Sometimes I feel odd, not having that connection any tradition or what feels like culture.  I know that there are probably many things I do that are uniquely American in nature, and someone from another country might observe that as my ‘culture’.  But sometimes I just feel like I should be more knowledgeable about the places my family came from.

Although I once read on a website that my family comes from a part of Germany that keeps switching hands with the Danes so…maybe I’m Danish too.

 

Ethnic Identity and Me.

I’m an American, as many of you might have been able to tell.  I have a mixed ethnicity so its always been a little hard for me to identify as any particular group other then straight-out American.
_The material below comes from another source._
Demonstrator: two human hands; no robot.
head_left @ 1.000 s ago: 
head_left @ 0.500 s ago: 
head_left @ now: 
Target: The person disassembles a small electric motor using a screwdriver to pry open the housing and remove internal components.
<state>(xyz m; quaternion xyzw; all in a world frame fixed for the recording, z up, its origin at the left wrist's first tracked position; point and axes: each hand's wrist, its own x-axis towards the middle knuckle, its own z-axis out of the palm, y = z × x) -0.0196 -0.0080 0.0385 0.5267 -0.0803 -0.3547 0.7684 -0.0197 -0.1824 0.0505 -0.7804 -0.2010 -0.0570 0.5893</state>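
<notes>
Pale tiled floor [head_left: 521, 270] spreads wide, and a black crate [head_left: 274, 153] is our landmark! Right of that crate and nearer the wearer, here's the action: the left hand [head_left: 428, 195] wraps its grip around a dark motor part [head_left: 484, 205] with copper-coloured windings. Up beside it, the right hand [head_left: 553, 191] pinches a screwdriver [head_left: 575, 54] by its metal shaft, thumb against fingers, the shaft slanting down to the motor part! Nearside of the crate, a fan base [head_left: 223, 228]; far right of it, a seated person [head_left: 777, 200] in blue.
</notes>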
To make a list of the (confirmed anyway) groups I have in my family:  Irish (Scot-Irish most likely), Welsh, Scottish, English, German, and Greek.  For awhile my family thought they had found a Cherokee relative, but that seems to have been disproved and I keep hearing Poland in the mix, though I can’t seem to find out which side claimed that.  Currently my great-aunt’s research has a possible relative whose a French Jew (although whether this person is a Frenchmen who is Jewish by religion or a Jewish person who moved to France, I don’ know).

My Uncle believes that we are related to the people who guarded Constantinople (Great job, guys) and a ‘Vampire’ (If only I could unsee what I googled there).  I know my friend found our family coat of arms, so that disproves the Vampire Theory (of which I am glad)
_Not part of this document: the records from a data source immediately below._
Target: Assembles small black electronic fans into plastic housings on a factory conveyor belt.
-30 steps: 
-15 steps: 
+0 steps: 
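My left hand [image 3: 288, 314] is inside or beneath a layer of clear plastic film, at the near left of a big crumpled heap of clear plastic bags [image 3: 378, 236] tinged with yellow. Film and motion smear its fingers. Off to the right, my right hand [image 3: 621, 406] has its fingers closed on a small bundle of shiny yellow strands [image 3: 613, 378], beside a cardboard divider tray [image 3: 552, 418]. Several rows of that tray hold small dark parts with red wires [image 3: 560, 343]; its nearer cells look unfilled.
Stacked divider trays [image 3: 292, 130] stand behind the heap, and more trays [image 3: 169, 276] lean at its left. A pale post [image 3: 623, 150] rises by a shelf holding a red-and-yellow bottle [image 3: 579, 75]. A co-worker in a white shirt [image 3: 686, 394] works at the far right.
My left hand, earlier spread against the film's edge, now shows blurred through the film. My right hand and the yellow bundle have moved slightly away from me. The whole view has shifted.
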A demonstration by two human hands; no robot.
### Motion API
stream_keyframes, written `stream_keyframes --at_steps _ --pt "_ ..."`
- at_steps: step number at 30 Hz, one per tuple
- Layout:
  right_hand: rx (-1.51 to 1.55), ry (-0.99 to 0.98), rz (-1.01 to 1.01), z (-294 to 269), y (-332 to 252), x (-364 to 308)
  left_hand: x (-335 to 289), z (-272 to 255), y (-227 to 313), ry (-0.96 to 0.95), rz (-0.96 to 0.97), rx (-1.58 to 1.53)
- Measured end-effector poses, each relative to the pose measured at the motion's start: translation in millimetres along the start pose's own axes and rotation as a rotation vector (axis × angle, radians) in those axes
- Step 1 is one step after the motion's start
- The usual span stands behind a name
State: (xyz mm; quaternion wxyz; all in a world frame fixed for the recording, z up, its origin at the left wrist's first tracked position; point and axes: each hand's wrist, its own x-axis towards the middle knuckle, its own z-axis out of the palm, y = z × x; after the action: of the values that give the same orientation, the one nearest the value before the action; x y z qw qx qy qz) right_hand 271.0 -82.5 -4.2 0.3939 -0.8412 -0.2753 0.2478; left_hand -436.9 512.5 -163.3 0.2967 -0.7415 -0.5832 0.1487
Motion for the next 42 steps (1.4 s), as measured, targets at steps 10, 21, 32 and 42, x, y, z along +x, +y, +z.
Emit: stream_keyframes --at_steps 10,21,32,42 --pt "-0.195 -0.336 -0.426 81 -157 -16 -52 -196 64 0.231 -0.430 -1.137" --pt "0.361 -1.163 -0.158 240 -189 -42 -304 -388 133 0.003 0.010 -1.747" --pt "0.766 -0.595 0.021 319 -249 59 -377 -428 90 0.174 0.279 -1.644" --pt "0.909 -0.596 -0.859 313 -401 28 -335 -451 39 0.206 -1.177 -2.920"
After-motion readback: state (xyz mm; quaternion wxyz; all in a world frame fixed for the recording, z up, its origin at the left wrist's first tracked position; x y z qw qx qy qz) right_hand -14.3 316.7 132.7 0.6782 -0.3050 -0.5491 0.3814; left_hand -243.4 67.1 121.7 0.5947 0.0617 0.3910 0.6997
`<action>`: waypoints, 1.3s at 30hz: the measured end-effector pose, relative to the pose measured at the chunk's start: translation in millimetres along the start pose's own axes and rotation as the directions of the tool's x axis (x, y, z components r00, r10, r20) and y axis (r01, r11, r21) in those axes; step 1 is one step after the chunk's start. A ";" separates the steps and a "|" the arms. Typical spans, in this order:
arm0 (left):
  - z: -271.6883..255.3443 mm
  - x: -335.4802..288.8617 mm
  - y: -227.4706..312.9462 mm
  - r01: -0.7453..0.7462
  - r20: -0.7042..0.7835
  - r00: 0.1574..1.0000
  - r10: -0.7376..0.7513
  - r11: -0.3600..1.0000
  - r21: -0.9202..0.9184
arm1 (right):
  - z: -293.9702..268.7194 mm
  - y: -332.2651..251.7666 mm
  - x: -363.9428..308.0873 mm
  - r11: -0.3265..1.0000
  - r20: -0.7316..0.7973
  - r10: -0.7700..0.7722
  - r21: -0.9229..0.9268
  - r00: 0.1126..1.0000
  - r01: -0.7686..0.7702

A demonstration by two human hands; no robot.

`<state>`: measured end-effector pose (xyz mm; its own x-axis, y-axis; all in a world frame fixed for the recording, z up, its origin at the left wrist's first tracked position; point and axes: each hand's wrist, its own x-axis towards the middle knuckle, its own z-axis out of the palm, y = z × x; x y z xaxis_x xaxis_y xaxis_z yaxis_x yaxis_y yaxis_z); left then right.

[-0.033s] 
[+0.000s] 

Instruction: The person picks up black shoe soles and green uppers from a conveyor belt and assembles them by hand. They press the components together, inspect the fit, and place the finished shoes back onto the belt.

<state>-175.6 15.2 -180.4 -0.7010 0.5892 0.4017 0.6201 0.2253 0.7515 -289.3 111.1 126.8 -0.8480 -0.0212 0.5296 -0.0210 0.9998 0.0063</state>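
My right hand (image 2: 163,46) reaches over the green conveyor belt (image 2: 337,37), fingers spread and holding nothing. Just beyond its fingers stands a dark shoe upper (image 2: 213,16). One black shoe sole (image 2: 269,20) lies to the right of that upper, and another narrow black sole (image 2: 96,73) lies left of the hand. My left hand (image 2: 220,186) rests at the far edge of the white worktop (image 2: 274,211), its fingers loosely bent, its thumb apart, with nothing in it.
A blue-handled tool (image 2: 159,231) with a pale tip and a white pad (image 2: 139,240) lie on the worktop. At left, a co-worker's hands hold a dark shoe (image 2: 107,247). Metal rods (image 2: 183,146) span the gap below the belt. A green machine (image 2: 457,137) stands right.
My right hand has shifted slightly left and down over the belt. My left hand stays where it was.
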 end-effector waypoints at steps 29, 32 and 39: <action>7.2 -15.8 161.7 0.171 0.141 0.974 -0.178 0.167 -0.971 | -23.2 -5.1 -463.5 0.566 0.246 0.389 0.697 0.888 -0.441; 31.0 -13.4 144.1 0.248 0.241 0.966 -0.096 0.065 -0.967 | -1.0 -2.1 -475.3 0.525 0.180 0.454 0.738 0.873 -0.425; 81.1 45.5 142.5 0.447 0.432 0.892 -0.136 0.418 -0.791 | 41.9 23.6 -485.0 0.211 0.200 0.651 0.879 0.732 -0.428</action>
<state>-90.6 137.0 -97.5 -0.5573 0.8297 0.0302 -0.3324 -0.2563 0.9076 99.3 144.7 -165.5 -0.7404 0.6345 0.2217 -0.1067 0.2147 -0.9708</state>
My one friend is Irish-Italian.  Her family (especially the Italian side) are very much in touch with their ethnic heritage.  I don’t really have that same connection.  My aforementioned Uncle likes to claim he’s Greek while forgetting the rest.  My Father (his brother) likes to claim the German.  My mother’s family is primarily Irish but they don’t really celebrate in any particular Irish way.

I kind of wish I had that connection, those traditions.  Sure, my family has a set of their own (like Pork and Sauerkraut  with mash potatoes at New Years and watching the Christmas Claymation movies) but it doesn’t have that history.

I suppose since I’m mostly Irish, I should connect with that more, but I don’t.  Nor German, and I sometimes forget I’m Greek too (why couldn’t I have inherited those genes?  Would have liked not to be so pale).

My sister and I joke that we are Euro-mutts as we pretty much the UK and two other European countries.   I guess there is too much there to hold on to any particular group.   So I suppose I’ll stick to being just a plain American for now.